Полярная ночь только началась. В 12 часов дня узкая полоска света чуть розовела у самого горизонта и через 5 минут пропадала.
Термометр за бортом показывал минус 45 и по последней метеосводке обещали до 50.
Мороз за полярным кругом не похож на мороз в Питере, он не жгет. Сначала ты ничего не чувствуешь, а потом он проходит медленно до самых костей так что потом ничем не отогреться.
Я это уже знал. Как то раз мне не хватило места в транспорте и пока я ждал следующего ровно через 2 часа я чувствовал себя как кусок мяса в рефрижераторе.
Я открыл дверь и вышел на площадку рядом с кабиной. Все почему то думают что северное сияние это как набор неоновых лампочек расположенных вертикально и идущих от горизонта к горизонту. Да это так когда мороз слабый, но сейчас огромный водоворот над головой крутил все цвета радуги и оказавшись в центре цвета будто взрывались с яркой вспышкой и далее их свет несся к горизонту как по гирляндам. Огромные звезды равнодушно смотрели вниз. Слабый след тягача тонкой ниточкой уходил вдаль . Может еще несколько часов и эта нить Ариадны по которой нас могли бы найти исчезнет навсегда.

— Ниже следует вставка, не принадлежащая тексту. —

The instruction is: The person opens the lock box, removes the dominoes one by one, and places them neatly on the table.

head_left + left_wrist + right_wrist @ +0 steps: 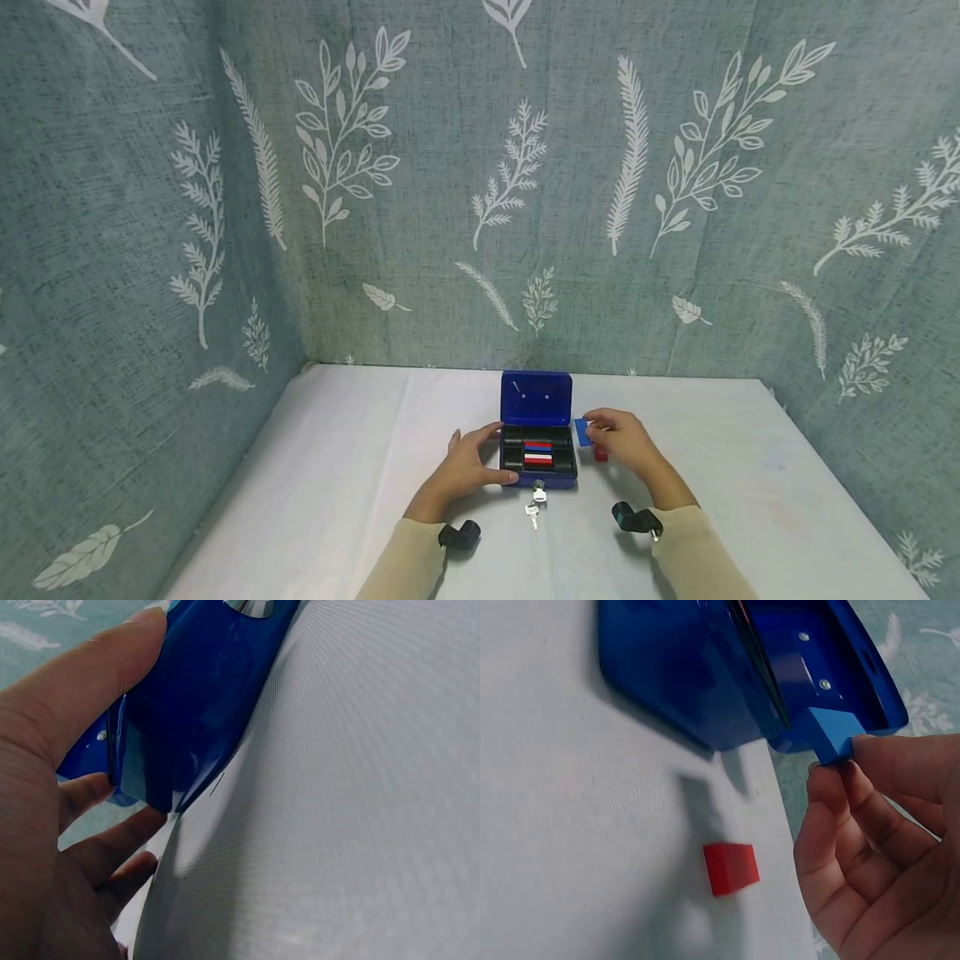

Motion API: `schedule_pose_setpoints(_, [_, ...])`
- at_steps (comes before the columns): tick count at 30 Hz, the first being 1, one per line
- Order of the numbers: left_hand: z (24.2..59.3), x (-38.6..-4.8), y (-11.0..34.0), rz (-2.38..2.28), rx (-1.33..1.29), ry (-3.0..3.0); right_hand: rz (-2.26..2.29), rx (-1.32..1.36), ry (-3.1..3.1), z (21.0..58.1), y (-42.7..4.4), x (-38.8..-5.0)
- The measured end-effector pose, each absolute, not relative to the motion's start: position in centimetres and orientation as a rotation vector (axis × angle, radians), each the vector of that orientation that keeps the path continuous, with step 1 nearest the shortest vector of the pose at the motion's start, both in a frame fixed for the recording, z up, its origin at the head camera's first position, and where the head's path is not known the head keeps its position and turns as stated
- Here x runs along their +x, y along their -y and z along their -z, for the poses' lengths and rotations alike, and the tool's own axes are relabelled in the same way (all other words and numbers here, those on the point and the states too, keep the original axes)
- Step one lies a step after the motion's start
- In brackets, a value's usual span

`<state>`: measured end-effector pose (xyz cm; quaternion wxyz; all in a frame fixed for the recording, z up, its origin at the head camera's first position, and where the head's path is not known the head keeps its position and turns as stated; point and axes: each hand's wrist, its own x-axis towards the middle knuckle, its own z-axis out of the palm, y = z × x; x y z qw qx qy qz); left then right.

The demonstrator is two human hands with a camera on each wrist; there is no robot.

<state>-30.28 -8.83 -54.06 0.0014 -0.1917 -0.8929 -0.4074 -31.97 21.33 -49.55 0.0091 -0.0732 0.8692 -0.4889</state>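
A blue metal cash box point(538, 481) stands on the table with its lid point(536, 398) raised. Inside it sits a black tray point(513, 450), whose middle section holds red, blue and white pieces point(537, 452). My left hand point(467, 463) grips the box's left side, thumb at the front corner and fingers along the side. To the right of the box, my right hand point(624, 442) pinches a blue block point(832, 735) between thumb and fingertips, above the table. Below that hand a red block point(731, 868) lies on the table. Keys point(535, 505) are at the box's front lock.
A white cloth covers the table point(345, 467). Leaf-patterned fabric point(442, 192) hangs behind it and at its left. Dark wrist mounts point(460, 535) are worn at both cuffs.
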Motion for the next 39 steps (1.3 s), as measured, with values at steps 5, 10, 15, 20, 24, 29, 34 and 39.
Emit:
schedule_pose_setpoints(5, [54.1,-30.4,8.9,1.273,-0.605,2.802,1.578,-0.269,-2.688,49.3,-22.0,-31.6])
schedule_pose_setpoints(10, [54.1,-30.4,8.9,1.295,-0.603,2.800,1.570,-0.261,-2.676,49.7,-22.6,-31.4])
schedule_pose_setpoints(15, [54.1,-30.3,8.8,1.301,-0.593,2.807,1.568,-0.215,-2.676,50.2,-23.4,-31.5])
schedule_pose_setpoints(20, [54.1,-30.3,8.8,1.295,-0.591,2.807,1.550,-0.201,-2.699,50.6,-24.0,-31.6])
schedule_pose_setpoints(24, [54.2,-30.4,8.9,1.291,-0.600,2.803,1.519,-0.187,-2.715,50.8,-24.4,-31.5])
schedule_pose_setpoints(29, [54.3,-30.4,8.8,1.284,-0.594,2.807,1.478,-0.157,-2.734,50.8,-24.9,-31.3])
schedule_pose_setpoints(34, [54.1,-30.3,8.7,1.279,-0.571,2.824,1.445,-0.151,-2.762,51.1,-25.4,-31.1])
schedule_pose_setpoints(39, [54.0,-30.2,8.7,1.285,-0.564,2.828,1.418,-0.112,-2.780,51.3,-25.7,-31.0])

Прейс вышел ко мне и встал рядом.
- Как ты думаешь когда нас хватятся? – спросил он.
Я посмотрел ему в глаза и покачал головой.
- Может попробуем перекантоваться несколько часов? – продолжил Прейс.
- Да, если бы ты не вдул второй брезент и куски дерева которые были с нами местным за консервы  – зло ответил я
Это был старый способ выжить в снегу. Сначала ты готовишь сухие дрова и чем их быстро разжечь, потом заворачиваешься в брезент как мумия и оставляешь только руки, забрасываешь себя снегом, потом закрываешь брезентом нос и начинаешь быстро дышать. Так можно перекантоваться до 8 часов, но когда встаешь, ты весь мокрый и надо быстро разжечь огонь чтоб согреться и высушить одежду. И если ты этого не сделал ты пропал. Сейчас брезент был только один, а дров не было вообще.
Прейс ничего не ответил, а надул губы и опустил глаза. Он всегда так делал когда чувствовал себя виноватым, становился похожим на усравшуюся Кляву доярку с птицефермы.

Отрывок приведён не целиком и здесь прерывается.